Exercise details
Among the lines below, take the one holding "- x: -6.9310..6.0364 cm", the one holding "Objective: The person", and all lines between them. Set them down exactly.

Material to process
....
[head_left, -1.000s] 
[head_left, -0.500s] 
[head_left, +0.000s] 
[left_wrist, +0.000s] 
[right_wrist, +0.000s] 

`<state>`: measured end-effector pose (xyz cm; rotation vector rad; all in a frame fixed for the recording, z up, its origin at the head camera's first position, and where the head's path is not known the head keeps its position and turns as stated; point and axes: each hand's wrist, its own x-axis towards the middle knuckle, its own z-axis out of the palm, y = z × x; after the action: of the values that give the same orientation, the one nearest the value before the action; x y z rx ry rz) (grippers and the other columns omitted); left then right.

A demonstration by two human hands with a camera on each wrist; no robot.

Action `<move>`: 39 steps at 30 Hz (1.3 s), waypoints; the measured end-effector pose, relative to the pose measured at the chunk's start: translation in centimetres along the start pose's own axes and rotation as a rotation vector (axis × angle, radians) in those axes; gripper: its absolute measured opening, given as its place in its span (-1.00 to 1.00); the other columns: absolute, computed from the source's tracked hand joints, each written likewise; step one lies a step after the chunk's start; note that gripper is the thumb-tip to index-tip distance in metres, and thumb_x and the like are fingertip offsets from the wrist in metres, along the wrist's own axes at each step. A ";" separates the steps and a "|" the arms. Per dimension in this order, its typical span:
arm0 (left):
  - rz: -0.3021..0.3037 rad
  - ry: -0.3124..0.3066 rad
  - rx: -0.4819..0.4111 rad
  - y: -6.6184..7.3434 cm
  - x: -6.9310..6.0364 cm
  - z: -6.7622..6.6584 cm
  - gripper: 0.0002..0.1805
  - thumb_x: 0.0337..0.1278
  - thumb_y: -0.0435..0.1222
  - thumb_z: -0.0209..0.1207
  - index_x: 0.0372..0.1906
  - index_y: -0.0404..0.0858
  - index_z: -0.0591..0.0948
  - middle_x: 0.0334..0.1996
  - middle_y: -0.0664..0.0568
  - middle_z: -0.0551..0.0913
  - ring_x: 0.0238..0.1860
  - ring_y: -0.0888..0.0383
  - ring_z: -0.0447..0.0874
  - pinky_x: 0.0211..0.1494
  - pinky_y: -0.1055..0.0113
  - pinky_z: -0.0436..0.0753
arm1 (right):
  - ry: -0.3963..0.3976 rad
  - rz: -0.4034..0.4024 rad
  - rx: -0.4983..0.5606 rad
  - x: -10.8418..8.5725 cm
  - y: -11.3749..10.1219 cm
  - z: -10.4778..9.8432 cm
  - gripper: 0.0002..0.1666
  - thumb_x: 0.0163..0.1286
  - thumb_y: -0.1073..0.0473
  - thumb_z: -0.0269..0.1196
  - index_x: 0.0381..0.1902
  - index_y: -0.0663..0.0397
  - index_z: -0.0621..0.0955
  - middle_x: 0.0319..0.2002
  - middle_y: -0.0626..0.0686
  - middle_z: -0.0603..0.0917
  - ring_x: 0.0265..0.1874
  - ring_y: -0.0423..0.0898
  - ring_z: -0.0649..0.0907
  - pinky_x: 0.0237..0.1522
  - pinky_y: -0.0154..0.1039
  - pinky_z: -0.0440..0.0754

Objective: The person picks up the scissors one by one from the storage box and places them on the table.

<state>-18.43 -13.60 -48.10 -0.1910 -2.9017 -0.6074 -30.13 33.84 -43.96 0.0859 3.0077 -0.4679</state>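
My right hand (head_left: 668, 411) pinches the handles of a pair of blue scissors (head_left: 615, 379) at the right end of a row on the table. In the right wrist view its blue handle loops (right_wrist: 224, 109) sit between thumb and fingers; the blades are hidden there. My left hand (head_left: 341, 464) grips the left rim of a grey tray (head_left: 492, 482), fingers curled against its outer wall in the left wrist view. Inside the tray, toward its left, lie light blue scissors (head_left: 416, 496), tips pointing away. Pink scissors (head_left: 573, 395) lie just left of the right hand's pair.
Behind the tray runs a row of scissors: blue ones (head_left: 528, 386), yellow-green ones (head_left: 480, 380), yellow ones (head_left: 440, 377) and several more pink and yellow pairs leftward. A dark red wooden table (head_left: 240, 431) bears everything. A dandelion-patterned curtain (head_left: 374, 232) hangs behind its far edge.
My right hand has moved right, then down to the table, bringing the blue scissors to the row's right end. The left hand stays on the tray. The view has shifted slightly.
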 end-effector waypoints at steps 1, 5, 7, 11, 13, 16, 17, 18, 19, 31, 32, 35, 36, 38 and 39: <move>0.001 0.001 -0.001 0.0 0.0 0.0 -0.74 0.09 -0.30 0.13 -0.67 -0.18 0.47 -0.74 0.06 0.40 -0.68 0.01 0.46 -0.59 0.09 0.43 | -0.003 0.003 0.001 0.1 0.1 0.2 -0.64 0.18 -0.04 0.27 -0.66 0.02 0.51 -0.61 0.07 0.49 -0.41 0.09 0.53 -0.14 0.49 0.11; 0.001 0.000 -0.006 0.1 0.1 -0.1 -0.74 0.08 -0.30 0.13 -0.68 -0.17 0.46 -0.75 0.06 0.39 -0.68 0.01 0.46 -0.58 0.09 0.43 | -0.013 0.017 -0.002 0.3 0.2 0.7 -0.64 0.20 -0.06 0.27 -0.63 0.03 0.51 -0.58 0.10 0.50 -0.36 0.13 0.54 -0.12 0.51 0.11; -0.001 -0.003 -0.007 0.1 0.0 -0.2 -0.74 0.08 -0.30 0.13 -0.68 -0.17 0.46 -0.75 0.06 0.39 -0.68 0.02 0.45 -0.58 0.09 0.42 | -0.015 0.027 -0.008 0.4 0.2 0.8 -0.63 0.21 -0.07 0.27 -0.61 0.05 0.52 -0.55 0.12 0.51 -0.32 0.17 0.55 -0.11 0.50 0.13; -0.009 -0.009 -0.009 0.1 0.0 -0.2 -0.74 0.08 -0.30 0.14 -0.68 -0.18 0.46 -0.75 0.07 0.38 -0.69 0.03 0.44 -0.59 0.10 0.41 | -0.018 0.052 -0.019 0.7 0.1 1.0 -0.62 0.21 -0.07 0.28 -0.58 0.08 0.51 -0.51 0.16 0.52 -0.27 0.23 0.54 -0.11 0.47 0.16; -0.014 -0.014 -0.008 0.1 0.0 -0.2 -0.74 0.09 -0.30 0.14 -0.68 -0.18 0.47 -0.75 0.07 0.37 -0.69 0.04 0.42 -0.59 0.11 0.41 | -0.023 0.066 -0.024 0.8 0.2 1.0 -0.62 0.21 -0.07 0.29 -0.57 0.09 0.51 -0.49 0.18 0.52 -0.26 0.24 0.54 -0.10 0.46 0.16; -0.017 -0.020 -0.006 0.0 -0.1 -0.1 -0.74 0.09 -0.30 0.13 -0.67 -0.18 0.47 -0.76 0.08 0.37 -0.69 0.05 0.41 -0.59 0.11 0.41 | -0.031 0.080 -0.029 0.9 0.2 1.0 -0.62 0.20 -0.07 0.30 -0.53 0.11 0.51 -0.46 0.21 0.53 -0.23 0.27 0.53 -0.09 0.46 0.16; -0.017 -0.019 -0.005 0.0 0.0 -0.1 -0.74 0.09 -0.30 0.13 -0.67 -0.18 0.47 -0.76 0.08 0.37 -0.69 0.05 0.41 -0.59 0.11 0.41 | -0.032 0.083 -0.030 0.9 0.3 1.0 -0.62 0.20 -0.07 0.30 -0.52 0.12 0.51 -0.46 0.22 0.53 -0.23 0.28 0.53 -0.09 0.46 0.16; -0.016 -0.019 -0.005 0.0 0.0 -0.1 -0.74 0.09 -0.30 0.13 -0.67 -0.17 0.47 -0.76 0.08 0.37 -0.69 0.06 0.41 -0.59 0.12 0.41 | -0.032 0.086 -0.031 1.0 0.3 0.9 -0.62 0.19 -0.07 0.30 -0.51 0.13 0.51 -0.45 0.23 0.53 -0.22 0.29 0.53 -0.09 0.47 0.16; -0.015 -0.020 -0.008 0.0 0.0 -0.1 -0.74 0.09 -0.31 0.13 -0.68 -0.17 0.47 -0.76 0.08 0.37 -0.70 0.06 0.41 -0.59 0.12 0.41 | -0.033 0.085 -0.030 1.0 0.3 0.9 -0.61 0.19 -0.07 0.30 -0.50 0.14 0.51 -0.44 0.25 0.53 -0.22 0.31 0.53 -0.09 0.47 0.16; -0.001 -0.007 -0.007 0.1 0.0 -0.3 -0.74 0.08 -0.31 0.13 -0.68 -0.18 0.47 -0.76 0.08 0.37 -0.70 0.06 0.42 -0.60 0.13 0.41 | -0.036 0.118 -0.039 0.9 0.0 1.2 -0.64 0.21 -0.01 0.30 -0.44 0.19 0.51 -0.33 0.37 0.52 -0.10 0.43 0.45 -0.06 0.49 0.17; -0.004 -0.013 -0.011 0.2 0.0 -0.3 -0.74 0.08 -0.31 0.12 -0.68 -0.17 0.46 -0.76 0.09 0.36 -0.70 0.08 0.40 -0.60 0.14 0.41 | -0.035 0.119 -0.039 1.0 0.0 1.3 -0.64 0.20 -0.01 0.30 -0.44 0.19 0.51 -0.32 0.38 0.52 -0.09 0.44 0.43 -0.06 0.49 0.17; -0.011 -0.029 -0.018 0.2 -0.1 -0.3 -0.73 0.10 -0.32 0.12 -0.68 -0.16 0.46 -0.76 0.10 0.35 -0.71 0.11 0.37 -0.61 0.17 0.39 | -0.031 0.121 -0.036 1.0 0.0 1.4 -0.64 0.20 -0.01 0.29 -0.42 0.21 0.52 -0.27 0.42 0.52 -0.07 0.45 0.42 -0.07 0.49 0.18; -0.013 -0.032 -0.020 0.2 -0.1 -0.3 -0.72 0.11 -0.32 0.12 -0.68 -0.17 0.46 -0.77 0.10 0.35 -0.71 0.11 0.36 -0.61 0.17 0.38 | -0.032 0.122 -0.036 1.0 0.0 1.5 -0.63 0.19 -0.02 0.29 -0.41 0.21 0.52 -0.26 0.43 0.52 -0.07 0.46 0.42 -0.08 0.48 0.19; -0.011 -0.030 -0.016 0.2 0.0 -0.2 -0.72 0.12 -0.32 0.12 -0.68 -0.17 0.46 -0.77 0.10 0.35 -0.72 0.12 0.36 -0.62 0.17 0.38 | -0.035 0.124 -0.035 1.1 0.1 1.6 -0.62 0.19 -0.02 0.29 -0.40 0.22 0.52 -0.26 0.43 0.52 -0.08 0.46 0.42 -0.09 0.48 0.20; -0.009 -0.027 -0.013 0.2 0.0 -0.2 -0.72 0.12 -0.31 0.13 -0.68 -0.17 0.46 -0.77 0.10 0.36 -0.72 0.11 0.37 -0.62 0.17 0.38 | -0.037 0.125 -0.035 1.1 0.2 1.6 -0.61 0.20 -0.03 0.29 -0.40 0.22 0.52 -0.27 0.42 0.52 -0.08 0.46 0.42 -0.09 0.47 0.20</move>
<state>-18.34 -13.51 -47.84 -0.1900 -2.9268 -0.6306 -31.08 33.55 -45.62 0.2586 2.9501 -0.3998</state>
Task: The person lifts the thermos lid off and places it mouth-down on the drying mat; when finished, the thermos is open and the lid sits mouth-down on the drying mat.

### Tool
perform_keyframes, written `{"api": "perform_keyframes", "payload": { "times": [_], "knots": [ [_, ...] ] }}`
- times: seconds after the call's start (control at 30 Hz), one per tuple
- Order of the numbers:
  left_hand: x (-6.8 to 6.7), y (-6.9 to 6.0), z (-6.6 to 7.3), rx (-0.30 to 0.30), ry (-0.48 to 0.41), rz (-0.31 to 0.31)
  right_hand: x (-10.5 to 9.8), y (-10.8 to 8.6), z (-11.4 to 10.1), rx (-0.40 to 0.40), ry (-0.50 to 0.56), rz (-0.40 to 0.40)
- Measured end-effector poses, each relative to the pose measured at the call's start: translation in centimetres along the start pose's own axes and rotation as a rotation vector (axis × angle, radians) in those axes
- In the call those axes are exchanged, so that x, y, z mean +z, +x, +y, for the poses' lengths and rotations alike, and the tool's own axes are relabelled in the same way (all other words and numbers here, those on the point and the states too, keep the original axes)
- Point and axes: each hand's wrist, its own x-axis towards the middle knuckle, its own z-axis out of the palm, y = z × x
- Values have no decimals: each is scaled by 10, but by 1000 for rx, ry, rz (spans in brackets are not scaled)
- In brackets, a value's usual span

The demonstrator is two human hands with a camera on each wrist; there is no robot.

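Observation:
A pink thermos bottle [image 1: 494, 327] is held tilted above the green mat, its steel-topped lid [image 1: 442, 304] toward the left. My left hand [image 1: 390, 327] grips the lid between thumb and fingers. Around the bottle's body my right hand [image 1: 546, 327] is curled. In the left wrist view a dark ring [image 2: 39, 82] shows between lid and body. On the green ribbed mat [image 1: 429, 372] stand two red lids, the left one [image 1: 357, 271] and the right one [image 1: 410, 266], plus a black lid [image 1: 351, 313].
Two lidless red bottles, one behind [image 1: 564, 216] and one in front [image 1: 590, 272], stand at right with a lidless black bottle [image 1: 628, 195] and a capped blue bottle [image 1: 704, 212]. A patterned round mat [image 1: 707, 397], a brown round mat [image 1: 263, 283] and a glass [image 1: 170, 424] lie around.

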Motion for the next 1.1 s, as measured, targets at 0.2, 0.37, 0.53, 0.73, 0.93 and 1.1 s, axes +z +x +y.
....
Answer for the task
  - x: -6.9310..6.0364 cm
  - z: -6.7622..6.6584 cm
  - gripper: 0.0002..0.1805
  - thumb_x: 0.0337..0.1278
  - thumb_y: -0.0435..0.1222
  - thumb_z: -0.0209..0.1207
  - index_x: 0.0372..0.1906
  - index_y: -0.0404..0.0858
  - index_z: -0.0591..0.0948
  - middle_x: 0.0334..0.1996
  - middle_y: -0.0664..0.0568
  - middle_z: -0.0551..0.0913
  - ring_x: 0.0238..0.1860
  - ring_y: -0.0888..0.0383
  - ring_z: -0.0447..0.0874
  - pinky_x: 0.0211..0.1494
  - pinky_y: -0.1055..0.0113
  - pinky_z: -0.0436..0.0753
arm1 (right):
  - ry: -0.3963..0.3976 rad
  - rz: -0.4034..0.4024 rad
  - rx: -0.4983..0.5606 rad
  - x: -10.8418..8.5725 cm
  - y: -11.3749..10.1219 cm
  - z: -10.4778..9.8432 cm
  - gripper: 0.0002..0.1666
  - thumb_x: 0.0163..0.1286
  - thumb_y: -0.1073..0.0473
  - thumb_z: -0.0269..0.1196
  - index_x: 0.0381..0.1902
  - index_y: -0.0663..0.0397
  - index_z: -0.0621..0.0955
  - middle_x: 0.0319..0.2002
  - middle_y: -0.0626..0.0686
  - middle_z: -0.0603..0.0917
  - ring_x: 0.0265..0.1874
  - ring_y: -0.0423..0.0898
  - ring_z: -0.0649..0.0907
  - pinky_x: 0.0237..0.1522
  - pinky_y: -0.0154..0.1039
  - pinky_z: -0.0440..0.0754

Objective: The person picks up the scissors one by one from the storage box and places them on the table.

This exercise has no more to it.